The Tiny Pad is independence incarnate: owner Denise bought the property with an Airbnb revenue stream in mind and turned to Rocky Mountain Tiny Houses of Durango, CO for a custom design. In a matter of months, the house was parked in its habitat and open to overnighters, allowing Denise to remain self-employed and guests to explore Austin from an inspired, unencumbered launchpad.
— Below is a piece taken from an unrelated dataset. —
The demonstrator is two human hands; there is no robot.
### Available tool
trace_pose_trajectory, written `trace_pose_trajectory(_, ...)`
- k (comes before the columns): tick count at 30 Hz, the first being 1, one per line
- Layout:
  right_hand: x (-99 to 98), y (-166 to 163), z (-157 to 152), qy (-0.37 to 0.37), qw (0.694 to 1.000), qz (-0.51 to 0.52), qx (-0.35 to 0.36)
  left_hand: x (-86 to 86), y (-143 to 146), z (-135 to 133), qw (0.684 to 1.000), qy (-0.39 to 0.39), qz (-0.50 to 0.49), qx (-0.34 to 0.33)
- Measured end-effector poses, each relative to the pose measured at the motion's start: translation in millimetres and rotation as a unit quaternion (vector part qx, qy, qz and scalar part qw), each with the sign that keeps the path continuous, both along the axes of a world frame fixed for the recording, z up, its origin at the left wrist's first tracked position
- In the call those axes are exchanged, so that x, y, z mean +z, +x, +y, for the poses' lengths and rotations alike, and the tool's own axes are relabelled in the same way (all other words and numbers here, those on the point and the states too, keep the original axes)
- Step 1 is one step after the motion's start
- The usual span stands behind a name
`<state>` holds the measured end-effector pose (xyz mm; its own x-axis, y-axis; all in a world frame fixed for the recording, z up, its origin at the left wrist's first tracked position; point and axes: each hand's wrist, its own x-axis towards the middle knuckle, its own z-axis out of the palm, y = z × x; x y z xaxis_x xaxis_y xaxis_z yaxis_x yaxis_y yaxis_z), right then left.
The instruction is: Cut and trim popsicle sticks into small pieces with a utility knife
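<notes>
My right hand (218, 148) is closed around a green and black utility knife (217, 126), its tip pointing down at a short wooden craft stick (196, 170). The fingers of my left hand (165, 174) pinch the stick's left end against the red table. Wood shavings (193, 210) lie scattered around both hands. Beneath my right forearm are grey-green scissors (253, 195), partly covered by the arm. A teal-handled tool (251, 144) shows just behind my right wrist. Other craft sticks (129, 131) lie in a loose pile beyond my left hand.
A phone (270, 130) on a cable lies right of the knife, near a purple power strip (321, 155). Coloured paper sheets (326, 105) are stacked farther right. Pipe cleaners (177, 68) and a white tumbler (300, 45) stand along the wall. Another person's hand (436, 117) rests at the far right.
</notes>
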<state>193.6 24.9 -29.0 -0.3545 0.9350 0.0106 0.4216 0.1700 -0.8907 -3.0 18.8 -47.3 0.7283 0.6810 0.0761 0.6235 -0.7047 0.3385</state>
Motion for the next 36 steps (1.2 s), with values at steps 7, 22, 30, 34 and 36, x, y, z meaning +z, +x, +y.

A consummate host, Denise has thought of everything from the hanging couch that allows for suitcase storage to the OJ and English muffins in the vintage cobalt fridge. Nothing is spared or extraneous: Built atop a 12-foot trailer, the tiny house puzzles together a kitchen, bathroom, living space, storage stairs and a sleeping loft – all laced with steampunk, industrial flare (pipe fixtures, sliding barnwood door, machine-age lights). The space itself feels like an organism you coexist with: I found myself more aware of my footprint, more consciously careful and tidy. Living large by living light (though bundled up: it was too cold outside to pair the tiny house with a tiny, equally-ethical romper). After my Tiny Pad stint, I believe in another mantra: Keep Austin weird. And vanguard.